Standard for smart cards

ISO/IEC 7816 is an international standard related to electronic identification cards with contacts, especially smart cards, and more recently, contactless mobile devices, managed jointly by the International Organization for Standardization (ISO) and the International Electrotechnical Commission (IEC).

It is developed by ISO/IEC JTC 1 (Joint Technical Committee 1) / SC 17 (Subcommittee 17).

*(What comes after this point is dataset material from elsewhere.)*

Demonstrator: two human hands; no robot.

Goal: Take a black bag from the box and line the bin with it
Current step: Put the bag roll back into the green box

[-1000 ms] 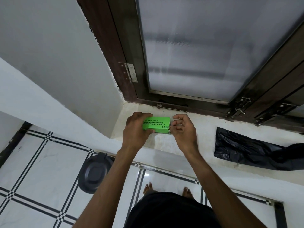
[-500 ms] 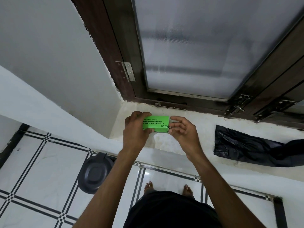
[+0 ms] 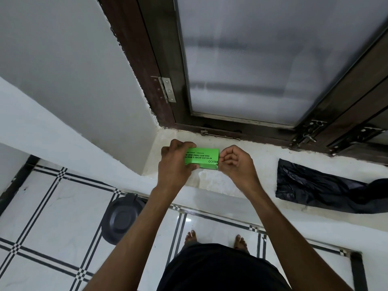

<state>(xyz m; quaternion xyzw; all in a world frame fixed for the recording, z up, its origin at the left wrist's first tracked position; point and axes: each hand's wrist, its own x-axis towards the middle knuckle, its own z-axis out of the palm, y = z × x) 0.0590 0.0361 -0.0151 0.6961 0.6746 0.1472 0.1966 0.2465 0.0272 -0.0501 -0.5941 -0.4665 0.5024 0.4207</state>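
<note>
Our left hand [image 3: 174, 166] grips the green box [image 3: 202, 159] over the ledge's [image 3: 262, 164] left end | right hand [image 3: 235, 162] pinches its right flap | black bag [image 3: 319, 185] lies along the ledge's right | bin [image 3: 122, 219] on floor.

A home interior, by a frosted-glass window [image 3: 252, 59] in a dark wooden frame [image 3: 134, 59] with a steel hinge [image 3: 168, 89]. Below it runs a white stone sill [image 3: 241, 185]; lower still, glossy white floor tiles [image 3: 52, 217] with black chequered lines, and bare feet [image 3: 241, 242].

White plastered wall [image 3: 69, 59] at left, dark wooden door frame [image 3: 134, 59] with frosted glass panel [image 3: 262, 59] far, pale stone ledge [image 3: 241, 185], white floor tiles [image 3: 63, 217] with black-checked lines near.
</note>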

The following describes the different parts of this standard.
 Note: abstracts and dates, when present, are mere quotations from the ISO website, and are neither guaranteed at the time of edition nor in the future.

==Parts==
- ISO/IEC 7816-1:2011 Part 1: Cards with contacts—Physical characteristics
- ISO/IEC 7816-2:2007 Part 2: Cards with contacts—Dimensions and location of the contacts
- ISO/IEC 7816-3:2006 Part 3: Cards with contacts—Electrical interface and transmission protocols
- ISO/IEC 7816-4:2013 Part 4: Organization, security and commands for interchange
- ISO/IEC 7816-5:2004 Part 5: Registration of application providers
- ISO/IEC 7816-6:2016 Part 6: Interindustry data elements for interchange
- ISO/IEC 7816-7:1999 Part 7: Interindustry commands for Structured Card Query Language (SCQL)
- ISO/IEC 7816-8:2016 Part 8: Commands and mechanisms for security operations
- ISO/IEC 7816-9:2017 Part 9: Commands for card management
- ISO/IEC 7816-10:1999 Part 10: Electronic signals and answer to reset for synchronous cards
- ISO/IEC 7816-11:2017 Part 11: Personal verification through biometric methods
- ISO/IEC 7816-12:2005 Part 12: Cards with contacts—USB electrical interface and operating procedures
- ISO/IEC 7816-13:2007 Part 13: Commands for application management in a multi-application environment
- ISO/IEC 7816-15:2016 Part 15: Cryptographic information application

== 7816-1: Cards with contacts — Physical characteristics ==

Created in 1987, updated in 1998, amended in 2003, updated in 2011.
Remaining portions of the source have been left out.